The relationship between Britain and the Zionist movement has been occasionally fractious. Two armed Zionist groups even waged a campaign of guerilla warfare against the British in the 1940s. The relationship has nonetheless endured, albeit in an often grubby manner. Britain has tried at times to manipulate Israel - the state it sired - in order to advance its own agenda. That was certainly the case in 1956 when Britain and France persuaded Israel to attack Egypt over the nationalisation of the Suez Canal, which lay on a key shipping route between Europe and India. Israel again declared war against Egypt in 1967. Though Israel was now acting on its own initiative, it received substantial supplies of arms from Britain. The result was the seizure of the West Bank, Gaza and the Golan Heights - territories that remain under Israeli occupation 50 years later.

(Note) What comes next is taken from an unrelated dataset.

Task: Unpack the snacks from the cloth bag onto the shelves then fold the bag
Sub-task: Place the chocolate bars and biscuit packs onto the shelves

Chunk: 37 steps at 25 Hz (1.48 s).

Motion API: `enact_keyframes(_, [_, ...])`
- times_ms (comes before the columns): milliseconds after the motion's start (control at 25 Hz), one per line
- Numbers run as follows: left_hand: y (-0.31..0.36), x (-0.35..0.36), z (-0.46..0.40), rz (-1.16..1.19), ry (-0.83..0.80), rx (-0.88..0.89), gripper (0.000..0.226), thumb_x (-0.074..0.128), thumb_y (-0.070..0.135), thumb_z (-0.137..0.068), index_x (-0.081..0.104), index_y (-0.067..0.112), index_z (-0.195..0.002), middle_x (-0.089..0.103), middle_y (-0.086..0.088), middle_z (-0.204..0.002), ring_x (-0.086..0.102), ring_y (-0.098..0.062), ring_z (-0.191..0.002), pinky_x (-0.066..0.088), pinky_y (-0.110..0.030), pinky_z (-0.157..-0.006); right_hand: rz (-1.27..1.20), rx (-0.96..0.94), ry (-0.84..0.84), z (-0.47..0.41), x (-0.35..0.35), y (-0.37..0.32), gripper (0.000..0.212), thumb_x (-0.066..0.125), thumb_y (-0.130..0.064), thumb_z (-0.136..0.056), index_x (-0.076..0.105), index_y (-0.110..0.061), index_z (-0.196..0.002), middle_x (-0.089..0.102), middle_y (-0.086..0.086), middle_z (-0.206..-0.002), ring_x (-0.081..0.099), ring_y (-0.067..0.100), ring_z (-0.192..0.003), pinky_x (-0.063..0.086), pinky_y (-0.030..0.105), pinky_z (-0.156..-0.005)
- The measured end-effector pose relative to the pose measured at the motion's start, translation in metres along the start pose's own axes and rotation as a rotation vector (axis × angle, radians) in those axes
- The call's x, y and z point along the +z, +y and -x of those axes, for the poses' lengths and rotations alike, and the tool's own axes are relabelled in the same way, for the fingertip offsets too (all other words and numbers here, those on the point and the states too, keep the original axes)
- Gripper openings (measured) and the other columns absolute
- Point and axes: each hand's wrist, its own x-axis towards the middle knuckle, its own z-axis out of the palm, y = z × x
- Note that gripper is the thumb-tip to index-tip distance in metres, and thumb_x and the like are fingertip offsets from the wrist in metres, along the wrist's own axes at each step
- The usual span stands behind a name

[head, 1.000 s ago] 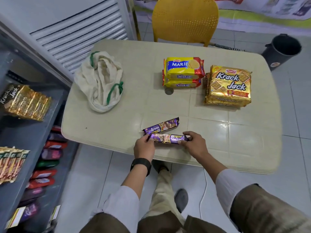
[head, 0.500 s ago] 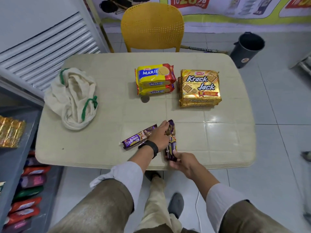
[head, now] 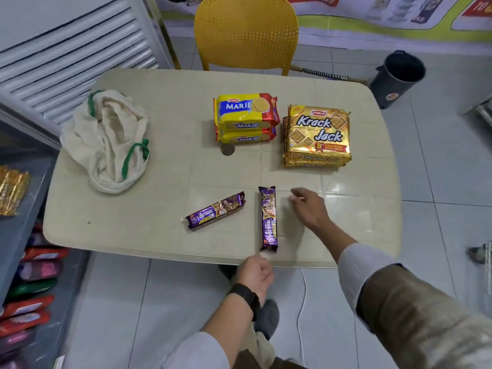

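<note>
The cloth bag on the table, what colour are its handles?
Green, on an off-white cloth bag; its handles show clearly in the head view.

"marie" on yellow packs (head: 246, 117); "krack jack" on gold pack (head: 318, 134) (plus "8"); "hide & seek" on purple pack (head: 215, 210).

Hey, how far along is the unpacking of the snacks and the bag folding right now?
Done: the cloth bag lies slumped on the table, apparently emptied. In hand: nothing; the left hand touches the near end of one Hide & Seek pack, the right hand hovers open. Left: both Hide & Seek packs, the Marie packs and Krack Jack packs still need shelving, and the bag is unfolded.
</note>
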Motion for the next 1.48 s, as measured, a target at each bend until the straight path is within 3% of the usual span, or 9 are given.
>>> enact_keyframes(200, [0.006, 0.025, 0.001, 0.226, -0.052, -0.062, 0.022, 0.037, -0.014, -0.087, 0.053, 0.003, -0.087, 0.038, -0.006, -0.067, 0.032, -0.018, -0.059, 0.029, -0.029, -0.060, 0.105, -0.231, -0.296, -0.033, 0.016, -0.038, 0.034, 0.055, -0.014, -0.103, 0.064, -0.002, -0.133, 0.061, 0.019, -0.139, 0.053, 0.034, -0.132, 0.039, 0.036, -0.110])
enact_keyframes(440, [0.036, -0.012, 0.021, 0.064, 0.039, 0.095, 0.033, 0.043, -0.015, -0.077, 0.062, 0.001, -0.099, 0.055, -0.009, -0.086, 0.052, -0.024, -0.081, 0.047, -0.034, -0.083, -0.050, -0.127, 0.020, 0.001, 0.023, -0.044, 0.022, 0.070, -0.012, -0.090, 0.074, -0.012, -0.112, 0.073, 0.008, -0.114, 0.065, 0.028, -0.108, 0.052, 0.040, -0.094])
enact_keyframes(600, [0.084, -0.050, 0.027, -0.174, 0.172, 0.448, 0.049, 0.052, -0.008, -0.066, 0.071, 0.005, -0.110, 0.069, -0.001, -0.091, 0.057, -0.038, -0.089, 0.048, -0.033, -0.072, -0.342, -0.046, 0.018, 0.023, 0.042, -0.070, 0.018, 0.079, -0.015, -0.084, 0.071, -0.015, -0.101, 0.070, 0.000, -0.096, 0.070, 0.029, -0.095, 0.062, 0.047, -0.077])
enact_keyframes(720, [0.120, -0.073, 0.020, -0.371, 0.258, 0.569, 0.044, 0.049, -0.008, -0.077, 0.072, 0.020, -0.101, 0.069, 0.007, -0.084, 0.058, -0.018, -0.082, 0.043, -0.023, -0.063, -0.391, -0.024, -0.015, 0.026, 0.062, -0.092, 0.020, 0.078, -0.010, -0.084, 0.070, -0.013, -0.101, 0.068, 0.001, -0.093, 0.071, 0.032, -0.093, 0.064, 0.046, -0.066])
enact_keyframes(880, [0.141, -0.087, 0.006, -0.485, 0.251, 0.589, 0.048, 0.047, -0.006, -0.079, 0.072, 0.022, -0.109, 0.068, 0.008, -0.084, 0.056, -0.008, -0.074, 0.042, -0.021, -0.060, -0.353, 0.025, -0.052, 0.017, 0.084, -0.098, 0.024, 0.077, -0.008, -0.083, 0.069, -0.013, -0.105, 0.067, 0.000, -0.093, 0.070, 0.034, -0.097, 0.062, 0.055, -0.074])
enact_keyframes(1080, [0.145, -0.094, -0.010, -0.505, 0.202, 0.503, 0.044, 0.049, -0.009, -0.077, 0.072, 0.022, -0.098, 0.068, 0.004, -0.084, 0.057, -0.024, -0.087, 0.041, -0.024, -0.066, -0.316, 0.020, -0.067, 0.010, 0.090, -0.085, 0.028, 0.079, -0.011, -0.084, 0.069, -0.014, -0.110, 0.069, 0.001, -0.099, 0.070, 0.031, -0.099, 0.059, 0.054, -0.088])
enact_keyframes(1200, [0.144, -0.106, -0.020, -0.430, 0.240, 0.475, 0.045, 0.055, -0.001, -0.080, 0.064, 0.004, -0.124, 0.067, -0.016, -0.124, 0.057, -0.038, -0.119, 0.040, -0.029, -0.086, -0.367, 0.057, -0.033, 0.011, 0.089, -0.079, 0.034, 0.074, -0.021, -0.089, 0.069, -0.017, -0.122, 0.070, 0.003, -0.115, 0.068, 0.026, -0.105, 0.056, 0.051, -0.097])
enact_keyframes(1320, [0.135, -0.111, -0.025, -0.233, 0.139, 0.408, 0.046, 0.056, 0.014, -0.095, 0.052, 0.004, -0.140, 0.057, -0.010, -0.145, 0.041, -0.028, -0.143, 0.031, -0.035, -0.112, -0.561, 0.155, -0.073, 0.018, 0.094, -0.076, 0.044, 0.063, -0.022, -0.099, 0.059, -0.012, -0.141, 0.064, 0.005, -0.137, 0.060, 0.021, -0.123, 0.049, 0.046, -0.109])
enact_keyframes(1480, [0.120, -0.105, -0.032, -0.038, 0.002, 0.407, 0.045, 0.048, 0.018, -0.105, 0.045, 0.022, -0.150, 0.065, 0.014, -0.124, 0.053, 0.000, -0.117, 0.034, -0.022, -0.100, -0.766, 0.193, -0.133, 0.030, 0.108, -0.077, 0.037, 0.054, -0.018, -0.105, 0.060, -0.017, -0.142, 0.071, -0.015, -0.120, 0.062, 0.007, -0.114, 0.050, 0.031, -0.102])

During the second half of the twentieth century, the British were forced to accept that they had been replaced by the United States as the world’s leading imperial bully. Henry Kissinger was among the key strategists in advancing American power. His approach towards the Middle East involved simultaneously courting Arab dictators and Israel. Britain connived in such efforts, which continued long after Kissinger ceased to play a direct US government role.


Tony Blair, for example, doubled up as a guarantor of arms contracts with Saudi Arabia and as a leading apologist for Israel. By applauding Israel’s 2006 invasion of Lebanon - a criminal endeavour that involved spraying vast tracts of land with cluster bombs - Blair finally lost the confidence of his Labour Party colleagues. Yet that did not prevent him from bagging an international job focused on the Middle East ‘peace process’ within hours of saying farewell to Downing Street. That post ended without any tangible results, according to many pundits, yet it did allow Blair strengthen his connections with the Israel lobby. He was among the star attractions at the latest annual conference of the American Israel Public Affairs Committee, one of the most powerful pressure groups in Washington.


The Conservative-led governments of the past seven years have tried to hug Israel even tighter again. While serving as foreign secretary, Philip Hammond enthusiastically backed Israel’s 2014 offensive against Gaza. Not only was the British government unperturbed by how entire families were wiped out by the Israeli military, it has ordered significant quantities of Israeli arms tested out on Palestinian civilians. Securing a free trade deal with Israel, meanwhile, has been identified as a priority for Britain now that its membership of the European Union is coming to an end.


Following the recent general election, the newly retired MP Eric Pickles wondered how Labour candidates sympathetic to the Palestinian struggle could prove attractive to voters. Pickles’ remarks smacked of desperation. Foreign policy has been regarded as an elite issue by successive British governments; they have treated the views of ordinary people with contempt. The contempt may not be sustainable, especially if it is rejected at the ballot box. And while Britain’s support for Zionism remains solid after a century, the toxic alliance could ultimately collapse.